■ Provided material:
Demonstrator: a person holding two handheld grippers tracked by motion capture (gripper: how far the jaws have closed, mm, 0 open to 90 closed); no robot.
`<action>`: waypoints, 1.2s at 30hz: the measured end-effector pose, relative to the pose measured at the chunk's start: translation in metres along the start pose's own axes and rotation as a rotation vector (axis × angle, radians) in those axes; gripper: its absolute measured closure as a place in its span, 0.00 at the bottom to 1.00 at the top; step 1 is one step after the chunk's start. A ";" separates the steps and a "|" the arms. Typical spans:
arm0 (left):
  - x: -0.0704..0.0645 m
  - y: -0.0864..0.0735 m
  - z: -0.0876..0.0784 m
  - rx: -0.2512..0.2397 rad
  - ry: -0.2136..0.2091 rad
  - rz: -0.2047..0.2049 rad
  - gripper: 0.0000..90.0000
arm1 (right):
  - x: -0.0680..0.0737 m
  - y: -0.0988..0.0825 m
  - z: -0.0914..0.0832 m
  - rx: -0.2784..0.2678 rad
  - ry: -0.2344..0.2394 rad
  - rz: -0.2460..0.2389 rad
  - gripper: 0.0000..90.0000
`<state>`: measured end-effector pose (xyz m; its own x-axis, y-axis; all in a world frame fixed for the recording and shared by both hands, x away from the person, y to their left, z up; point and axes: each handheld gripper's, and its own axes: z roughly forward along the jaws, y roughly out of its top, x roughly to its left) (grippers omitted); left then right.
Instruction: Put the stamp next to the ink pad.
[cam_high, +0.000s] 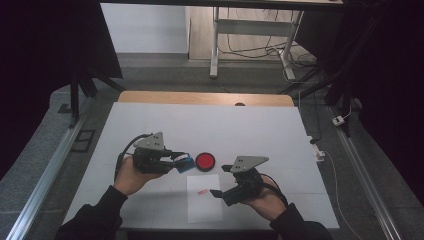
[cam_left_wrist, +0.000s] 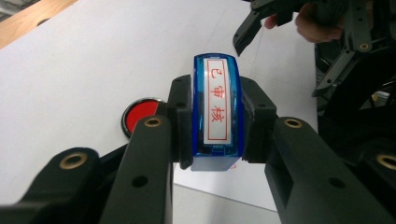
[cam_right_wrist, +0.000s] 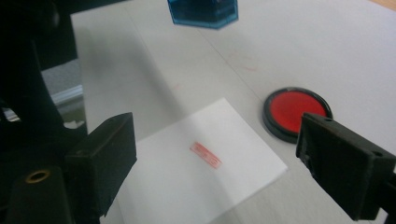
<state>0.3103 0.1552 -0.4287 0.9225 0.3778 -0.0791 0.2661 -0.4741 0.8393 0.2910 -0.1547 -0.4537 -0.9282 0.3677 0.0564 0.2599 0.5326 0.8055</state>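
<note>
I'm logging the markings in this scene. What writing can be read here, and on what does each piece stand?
"已审核", red characters in a red frame: on the white label of the blue stamp clamped in the left gripper.
Red stamped imprint on the white paper: too blurred to read.

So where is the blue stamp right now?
The blue stamp is clamped in the left gripper, left of the red ink pad in the high view.

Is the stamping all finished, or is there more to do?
The stamping looks done: the paper already carries a red mark. The left gripper is shut on the blue stamp, lifted off the table. The right gripper hangs open above the paper. Probably left: putting the stamp down near the red ink pad.
</note>
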 end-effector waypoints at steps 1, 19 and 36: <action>0.001 -0.001 0.000 0.005 0.004 -0.005 0.78 | 0.000 -0.001 0.000 0.003 -0.014 0.001 0.12; 0.019 -0.015 -0.004 0.086 0.125 -0.124 0.78 | 0.000 -0.019 -0.025 0.026 -0.148 0.028 0.02; 0.031 -0.040 -0.004 0.142 0.280 -0.186 0.78 | -0.003 -0.037 -0.050 0.018 -0.246 0.073 0.00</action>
<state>0.3271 0.1896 -0.4625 0.7480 0.6612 -0.0565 0.4760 -0.4753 0.7399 0.2708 -0.2134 -0.4544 -0.8149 0.5787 -0.0330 0.3306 0.5107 0.7937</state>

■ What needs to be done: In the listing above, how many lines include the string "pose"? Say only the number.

■ Completed task: 2